▶ [Problem]: Wherever the string "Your" shows up in the records below, return that line.

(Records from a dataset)
========================================

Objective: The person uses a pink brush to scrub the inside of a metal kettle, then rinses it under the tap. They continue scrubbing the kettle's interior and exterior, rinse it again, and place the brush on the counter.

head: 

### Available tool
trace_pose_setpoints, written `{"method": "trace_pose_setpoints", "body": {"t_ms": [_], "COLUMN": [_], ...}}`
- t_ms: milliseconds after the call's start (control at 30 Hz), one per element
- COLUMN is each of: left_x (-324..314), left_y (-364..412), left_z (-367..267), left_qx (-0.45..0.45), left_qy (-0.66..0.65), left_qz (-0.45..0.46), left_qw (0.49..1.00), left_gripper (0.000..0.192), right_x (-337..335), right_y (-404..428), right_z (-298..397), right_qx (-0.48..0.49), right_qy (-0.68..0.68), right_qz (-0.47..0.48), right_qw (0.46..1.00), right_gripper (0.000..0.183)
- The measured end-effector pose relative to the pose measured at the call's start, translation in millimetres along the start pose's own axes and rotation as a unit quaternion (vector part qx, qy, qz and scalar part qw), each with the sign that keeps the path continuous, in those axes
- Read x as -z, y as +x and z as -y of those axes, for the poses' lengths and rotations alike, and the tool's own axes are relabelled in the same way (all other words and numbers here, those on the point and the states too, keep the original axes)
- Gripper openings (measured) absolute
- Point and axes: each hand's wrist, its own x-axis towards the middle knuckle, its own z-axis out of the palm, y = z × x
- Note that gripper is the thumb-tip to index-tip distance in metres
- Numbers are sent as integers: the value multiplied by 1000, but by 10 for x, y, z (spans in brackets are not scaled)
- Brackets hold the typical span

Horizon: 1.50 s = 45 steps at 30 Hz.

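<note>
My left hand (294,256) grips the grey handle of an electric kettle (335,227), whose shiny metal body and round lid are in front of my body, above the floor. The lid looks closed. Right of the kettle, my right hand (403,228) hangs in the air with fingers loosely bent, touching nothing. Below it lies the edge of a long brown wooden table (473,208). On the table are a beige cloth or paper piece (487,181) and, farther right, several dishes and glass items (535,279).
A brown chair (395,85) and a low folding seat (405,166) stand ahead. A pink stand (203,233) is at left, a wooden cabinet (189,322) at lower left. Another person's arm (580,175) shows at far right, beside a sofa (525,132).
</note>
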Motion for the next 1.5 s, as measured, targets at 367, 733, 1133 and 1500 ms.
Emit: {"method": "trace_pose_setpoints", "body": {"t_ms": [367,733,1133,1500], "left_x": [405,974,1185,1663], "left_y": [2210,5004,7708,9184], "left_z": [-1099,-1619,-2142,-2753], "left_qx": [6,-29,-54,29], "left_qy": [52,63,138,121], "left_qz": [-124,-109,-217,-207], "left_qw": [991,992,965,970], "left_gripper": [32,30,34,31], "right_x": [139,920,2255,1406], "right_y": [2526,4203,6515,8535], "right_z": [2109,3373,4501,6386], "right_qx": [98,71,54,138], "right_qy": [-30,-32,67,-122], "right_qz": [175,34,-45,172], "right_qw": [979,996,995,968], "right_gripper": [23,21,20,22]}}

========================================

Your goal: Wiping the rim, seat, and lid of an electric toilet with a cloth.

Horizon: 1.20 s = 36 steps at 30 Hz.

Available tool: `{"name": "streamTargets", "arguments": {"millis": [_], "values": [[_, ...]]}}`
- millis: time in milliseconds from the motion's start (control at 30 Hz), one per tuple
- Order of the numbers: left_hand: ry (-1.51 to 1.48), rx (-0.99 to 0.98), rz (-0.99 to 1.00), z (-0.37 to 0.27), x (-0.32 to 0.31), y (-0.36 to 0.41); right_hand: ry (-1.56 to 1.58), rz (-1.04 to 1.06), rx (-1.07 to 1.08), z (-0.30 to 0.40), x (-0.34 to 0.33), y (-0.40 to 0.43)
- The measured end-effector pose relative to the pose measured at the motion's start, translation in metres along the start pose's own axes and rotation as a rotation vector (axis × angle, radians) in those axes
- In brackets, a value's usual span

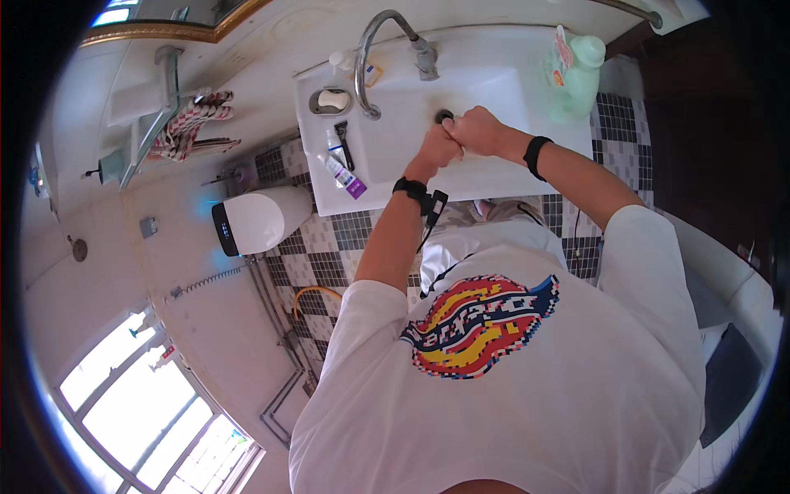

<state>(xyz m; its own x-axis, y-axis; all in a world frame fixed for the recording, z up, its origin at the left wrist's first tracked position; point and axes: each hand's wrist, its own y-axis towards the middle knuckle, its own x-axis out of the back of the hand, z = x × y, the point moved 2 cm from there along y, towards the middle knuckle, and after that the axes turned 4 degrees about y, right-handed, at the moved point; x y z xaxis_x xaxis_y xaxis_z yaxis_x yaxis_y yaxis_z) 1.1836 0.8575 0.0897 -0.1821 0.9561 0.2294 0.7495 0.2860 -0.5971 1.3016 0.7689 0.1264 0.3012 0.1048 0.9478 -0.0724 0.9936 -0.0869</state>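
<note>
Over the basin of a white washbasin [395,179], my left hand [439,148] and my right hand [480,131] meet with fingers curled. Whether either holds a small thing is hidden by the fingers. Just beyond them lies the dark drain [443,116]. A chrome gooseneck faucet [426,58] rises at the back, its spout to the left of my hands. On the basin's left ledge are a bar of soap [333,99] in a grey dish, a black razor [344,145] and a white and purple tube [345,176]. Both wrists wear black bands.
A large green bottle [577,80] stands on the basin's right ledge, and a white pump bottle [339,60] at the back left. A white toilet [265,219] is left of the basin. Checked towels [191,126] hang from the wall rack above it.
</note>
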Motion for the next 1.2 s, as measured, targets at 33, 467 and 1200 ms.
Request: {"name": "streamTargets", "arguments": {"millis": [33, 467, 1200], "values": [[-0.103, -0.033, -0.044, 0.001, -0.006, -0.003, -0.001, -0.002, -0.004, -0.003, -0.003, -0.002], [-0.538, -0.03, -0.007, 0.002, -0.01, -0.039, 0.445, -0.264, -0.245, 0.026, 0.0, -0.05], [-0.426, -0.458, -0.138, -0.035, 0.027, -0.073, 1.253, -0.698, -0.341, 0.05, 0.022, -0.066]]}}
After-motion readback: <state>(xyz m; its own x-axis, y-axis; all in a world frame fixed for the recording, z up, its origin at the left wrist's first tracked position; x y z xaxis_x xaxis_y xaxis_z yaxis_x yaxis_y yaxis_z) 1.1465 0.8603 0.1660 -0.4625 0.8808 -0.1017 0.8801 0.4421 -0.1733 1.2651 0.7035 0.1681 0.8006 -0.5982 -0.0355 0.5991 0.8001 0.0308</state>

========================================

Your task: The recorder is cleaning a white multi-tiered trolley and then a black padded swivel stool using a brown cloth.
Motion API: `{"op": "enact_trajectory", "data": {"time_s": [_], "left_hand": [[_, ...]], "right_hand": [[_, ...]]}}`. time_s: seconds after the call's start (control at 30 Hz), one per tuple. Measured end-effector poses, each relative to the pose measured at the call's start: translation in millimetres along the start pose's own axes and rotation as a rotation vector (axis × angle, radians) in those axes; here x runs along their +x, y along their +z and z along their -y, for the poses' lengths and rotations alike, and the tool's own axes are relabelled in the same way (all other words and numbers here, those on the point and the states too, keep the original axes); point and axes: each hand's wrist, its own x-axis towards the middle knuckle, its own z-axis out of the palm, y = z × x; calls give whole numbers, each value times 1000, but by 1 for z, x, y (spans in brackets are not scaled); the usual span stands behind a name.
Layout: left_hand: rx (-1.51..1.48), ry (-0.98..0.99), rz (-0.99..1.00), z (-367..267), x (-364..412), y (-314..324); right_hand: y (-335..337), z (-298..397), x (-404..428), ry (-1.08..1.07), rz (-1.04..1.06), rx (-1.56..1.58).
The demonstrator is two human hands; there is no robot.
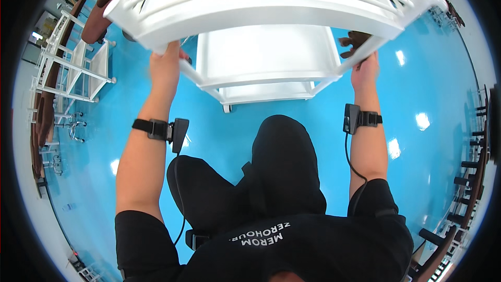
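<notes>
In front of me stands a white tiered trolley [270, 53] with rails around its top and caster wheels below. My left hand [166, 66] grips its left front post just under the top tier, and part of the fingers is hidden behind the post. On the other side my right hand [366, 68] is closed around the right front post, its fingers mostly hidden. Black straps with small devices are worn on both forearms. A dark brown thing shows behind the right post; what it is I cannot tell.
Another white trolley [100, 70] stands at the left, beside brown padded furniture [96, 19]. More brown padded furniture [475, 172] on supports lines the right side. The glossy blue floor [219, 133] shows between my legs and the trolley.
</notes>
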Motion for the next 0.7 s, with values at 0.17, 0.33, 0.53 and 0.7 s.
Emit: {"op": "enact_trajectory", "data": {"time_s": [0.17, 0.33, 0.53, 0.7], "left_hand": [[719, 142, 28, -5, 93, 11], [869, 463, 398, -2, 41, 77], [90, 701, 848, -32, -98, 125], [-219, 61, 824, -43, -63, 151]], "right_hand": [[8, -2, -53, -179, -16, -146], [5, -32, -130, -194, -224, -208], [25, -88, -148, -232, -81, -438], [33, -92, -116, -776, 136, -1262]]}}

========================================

▶ [Task solution]:
Your goal: Wiping the rim, seat, and lid of an electric toilet with a cloth.
Your task: The recorder is cleaning a white multi-tiered trolley and then a black padded swivel stool using a brown cloth.

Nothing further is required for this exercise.